▸ Try it: In the entries below, count the lines that hold the string "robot" and state only that count.

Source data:
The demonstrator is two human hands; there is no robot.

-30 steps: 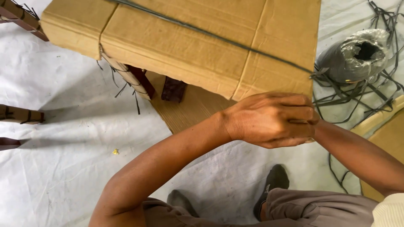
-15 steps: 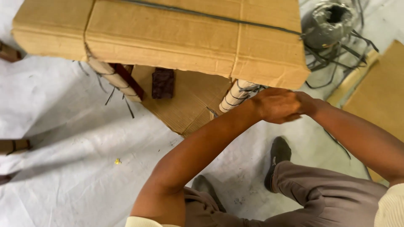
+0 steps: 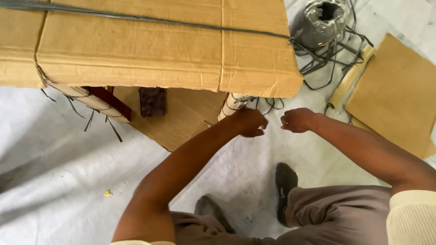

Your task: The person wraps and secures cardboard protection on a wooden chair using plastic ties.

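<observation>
Cardboard wrapping (image 3: 150, 50) is covering the top of a piece of furniture, and a dark cord (image 3: 136, 19) is running across it from the left edge to the right corner. Below that corner, a paper-wrapped leg (image 3: 230, 105) is sticking out, with loose ends of cord hanging around it. The left hand (image 3: 249, 121) is sitting right at the foot of this leg, fingers curled together into a loose fist, seemingly pinching a strand of the cord, though the strand itself is too thin to tell for sure. The right hand (image 3: 297, 120) is hovering just beside it, slightly apart, also curled closed with fingertips drawn together; whether it is gripping cord I cannot tell. Another wrapped leg (image 3: 86, 97) is showing under the left side, next to a bare dark wooden part (image 3: 152, 100). A flat sheet of cardboard (image 3: 177, 122) is lying on the floor beneath. At the upper right, a grey spool of cord (image 3: 318, 22) is standing on the white floor sheet (image 3: 59, 154), with tangled loops spilling around it. More flat cardboard pieces (image 3: 395, 86) are lying to the right. The person's dark shoes (image 3: 286, 181) are resting on the floor sheet below the hands.
</observation>
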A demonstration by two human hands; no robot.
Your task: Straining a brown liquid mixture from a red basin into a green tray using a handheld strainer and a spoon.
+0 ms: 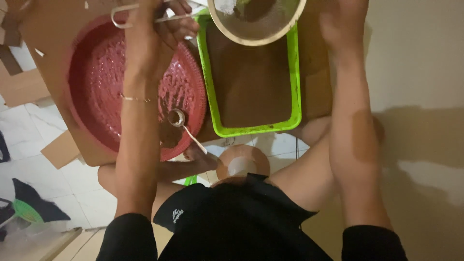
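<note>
Sieve (256,19) of wire mesh with a pale round rim hangs over the far end of the green tray (296,72), some dark powder lying in its mesh. My left hand (162,24) is clamped on the sieve's wire handle (145,17), fingers curled over the metal loop, with the mesh bowl just to the right of that hand. A thin bracelet (135,99) sits on the left wrist.

My right hand (340,24) is raised just to the right of the sieve's rim, fingers apart and blurred; I cannot tell whether it touches the rim, and it holds nothing.

The green tray lies between my two forearms, below the sieve, its floor covered with an even layer of brown powder (251,82). Under my left forearm, to the left of the tray and touching its edge, lies a round red perforated tray (96,82) with brown residue across it. A metal spoon (181,123) rests on the near rim of the red tray, bowl up and holding some brown matter, handle pointing toward me. Both trays sit on brown cardboard (53,34) over a white tiled floor (29,130).

Nearer to me than both hands, by my knee, stands a roll of tape (241,164).
</note>
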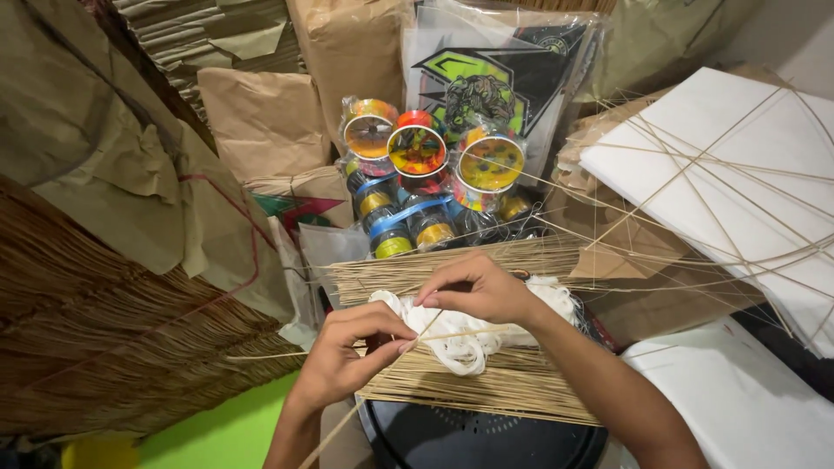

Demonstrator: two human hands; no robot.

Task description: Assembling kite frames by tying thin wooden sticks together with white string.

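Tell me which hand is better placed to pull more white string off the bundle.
Probably the right hand: it rests directly on the white string bundle, fingertips at the strands. The left hand is pinching thin sticks beside it, so it seems occupied.

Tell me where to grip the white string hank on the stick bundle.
Take the white string hank at its bulging lower end, coming from the near side. That end hangs free over the stick bundle, while the left hand and right hand crowd the top.
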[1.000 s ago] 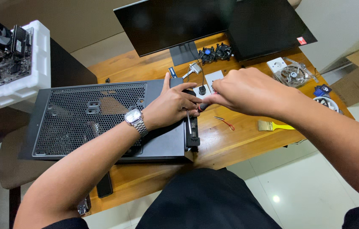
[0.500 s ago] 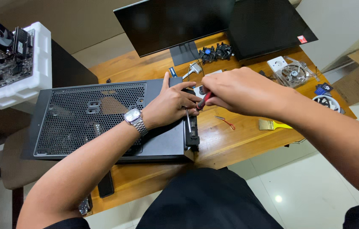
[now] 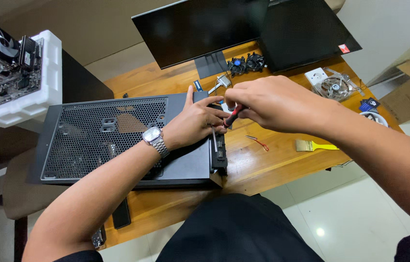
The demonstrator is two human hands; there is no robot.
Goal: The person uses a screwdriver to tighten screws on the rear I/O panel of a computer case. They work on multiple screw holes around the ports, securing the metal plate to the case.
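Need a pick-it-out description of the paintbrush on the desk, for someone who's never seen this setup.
Start at the wooden desk and find the black computer case lying flat under the person's hands. Go right, past the right hand, towards the desk's front right edge. The paintbrush lies flat there on bare wood, the only thing with a bright yellow handle and pale bristles; the small red piece beside it is thinner.
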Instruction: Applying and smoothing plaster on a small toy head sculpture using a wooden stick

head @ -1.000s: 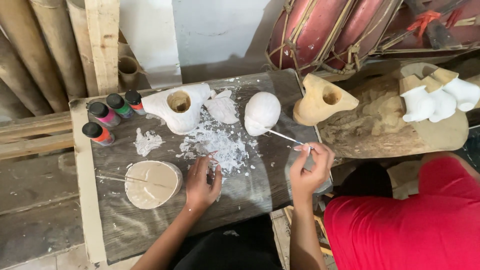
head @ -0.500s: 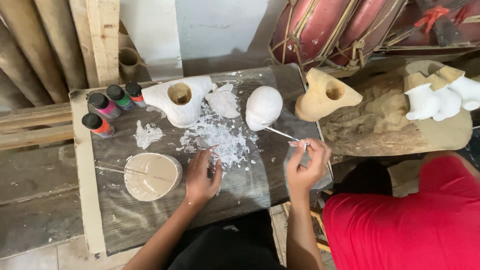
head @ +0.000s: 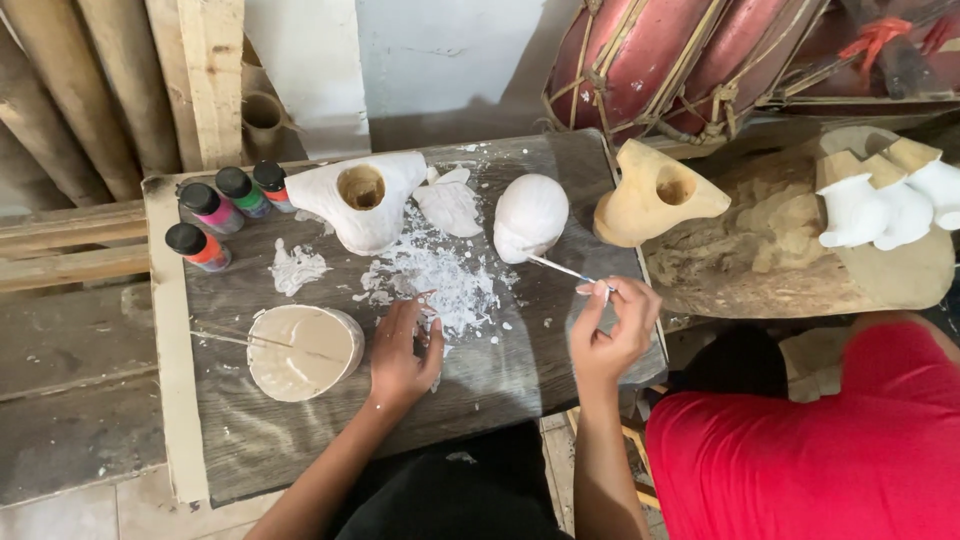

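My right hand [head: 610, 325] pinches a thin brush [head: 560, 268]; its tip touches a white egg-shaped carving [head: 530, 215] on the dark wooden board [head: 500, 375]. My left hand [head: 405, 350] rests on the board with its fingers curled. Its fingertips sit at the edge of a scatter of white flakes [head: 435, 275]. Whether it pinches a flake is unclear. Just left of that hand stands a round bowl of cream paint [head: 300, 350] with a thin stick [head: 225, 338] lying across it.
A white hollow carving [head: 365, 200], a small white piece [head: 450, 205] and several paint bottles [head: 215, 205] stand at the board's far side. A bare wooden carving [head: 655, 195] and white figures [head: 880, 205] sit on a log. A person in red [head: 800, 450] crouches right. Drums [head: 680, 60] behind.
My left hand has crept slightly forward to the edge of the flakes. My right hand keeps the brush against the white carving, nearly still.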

▸ Output of the task: 4